Быстро ополоснув лицо и руки, села к столу, кивнув Анги, чтобы присаживалась рядом. Мона споро и молча накрыла стол, притащила котелок горячей похлёбки, что сберегала у камина, и вышла, оставив госпожу с Анги наедине. Графиня не любила, когда слуги стоят во время трапезы над душой и терпела такое только во время визитов гостей. А то, что графиня служанку за стол сажает, так это прихоть у неё такая. И все делали вид, что и не догадываются о таком нарушении, слуги графиню ценили.
Ирэн жадно схватила булку и начала хлебать суп, откусывая попеременно от хлеба и от куриной ножки. Анги смотрела с жалостью, совсем госпожа не бережёт себя! Даже горничные успевали обедать, а тут, видано ли дело – графиня оголодавшая!
Через несколько минут Ирэн спохватилась, с набитым ртом прошамкала Анги:
— Хавари! — и продолжила хлебать суп.
— Госпожа, я ошибиться боюсь, но уж больно всё совпадает. Прямо все приметы на одного человека и указывают! Сами-то подумайте, кто больше всех дружил с голубятниками?

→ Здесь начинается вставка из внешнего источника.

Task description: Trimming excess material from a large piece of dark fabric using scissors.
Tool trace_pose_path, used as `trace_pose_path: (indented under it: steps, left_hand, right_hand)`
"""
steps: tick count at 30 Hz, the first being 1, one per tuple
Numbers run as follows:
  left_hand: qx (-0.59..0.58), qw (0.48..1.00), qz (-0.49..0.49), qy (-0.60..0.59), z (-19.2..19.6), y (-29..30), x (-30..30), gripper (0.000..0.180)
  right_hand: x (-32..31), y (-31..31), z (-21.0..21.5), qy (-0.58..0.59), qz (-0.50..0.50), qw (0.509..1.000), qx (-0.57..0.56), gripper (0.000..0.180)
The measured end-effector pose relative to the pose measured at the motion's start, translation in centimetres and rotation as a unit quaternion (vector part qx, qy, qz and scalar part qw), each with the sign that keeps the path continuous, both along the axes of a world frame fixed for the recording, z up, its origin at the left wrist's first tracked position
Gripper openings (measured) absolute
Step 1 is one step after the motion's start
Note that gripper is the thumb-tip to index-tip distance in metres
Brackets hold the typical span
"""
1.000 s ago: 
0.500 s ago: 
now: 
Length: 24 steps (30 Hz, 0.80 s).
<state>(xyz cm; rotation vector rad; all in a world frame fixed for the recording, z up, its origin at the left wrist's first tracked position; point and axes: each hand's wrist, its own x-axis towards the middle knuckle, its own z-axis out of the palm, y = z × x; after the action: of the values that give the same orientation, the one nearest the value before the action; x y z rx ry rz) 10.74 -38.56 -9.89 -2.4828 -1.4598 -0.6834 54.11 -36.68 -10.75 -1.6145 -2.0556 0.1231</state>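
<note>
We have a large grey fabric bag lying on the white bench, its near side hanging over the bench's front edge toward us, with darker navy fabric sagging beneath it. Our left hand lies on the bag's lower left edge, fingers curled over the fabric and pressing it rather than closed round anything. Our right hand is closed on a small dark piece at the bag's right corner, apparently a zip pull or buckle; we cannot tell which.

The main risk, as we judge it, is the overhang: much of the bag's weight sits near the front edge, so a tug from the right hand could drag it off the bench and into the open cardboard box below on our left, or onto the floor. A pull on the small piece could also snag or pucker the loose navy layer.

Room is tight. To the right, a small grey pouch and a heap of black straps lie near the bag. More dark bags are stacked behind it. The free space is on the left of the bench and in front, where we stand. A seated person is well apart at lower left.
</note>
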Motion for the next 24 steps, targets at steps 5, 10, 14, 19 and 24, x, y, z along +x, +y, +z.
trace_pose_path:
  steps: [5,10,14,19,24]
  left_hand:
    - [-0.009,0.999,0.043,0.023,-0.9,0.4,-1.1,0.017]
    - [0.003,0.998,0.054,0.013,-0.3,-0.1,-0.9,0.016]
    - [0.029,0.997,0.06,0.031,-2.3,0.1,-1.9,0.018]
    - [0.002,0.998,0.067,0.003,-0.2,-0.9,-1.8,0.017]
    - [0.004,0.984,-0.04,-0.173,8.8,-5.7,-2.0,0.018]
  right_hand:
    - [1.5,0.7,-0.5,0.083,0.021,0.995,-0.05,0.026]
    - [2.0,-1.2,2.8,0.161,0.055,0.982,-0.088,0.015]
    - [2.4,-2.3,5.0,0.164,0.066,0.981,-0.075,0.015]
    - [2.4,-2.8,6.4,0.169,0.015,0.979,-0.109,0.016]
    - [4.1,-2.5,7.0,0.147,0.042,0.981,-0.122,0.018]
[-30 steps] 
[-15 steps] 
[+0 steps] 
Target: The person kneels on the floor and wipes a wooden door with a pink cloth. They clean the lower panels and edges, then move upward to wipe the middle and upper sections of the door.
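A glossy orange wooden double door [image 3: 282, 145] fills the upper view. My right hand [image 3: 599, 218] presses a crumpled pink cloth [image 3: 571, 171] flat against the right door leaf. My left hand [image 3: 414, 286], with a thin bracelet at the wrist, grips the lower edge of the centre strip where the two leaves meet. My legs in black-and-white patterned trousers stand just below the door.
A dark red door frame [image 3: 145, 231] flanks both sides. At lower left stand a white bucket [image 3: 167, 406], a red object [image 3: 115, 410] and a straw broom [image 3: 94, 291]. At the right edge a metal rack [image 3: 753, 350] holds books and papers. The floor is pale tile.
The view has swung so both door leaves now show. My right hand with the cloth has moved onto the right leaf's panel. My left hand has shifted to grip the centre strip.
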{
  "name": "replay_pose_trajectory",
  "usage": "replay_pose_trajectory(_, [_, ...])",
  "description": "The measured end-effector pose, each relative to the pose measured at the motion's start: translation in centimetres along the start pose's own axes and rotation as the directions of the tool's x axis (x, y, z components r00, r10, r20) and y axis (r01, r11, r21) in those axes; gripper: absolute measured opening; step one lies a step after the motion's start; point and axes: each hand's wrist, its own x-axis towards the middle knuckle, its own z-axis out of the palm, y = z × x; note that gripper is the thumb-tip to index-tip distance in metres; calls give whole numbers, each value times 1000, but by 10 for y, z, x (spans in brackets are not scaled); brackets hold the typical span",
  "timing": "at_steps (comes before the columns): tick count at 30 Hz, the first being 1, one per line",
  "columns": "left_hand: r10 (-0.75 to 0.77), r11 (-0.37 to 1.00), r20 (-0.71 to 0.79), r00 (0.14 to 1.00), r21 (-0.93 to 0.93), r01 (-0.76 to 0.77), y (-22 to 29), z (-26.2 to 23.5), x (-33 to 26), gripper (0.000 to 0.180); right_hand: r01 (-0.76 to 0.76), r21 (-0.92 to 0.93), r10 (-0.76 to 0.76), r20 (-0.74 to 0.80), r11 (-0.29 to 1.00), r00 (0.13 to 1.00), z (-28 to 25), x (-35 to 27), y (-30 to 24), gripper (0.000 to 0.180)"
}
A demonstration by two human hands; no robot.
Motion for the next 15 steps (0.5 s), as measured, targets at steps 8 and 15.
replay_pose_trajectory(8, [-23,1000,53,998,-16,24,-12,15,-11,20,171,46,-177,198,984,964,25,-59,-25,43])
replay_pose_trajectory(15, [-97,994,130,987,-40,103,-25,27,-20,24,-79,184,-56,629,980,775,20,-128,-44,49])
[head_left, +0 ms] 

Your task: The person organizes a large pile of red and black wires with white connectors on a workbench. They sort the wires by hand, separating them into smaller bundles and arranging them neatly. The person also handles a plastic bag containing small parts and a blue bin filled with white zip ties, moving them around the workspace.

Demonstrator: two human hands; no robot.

Ирэн насторожилась и даже прекратила есть суп, медленно положив кусок булки на стол.
— И что?
— А сегодня я ещё видела, как он зерно из кармана просыпал! Ежели все голуби мёртвые, зачем же он зерно в кармане носит?!
Кого кормит этим зерном-то? И ведь никто на него и не подумает! Все ведь знают, что и пиво они вместе завсегда пили и даже, прости господи, к девкам непотребным вместе ходили!
Ирэн задумалась. Верить в это не хотелось, но… Неловко отодвинув тарелку, она сказала:
— Вставай, Анги. Пошли к лорду Ричарду.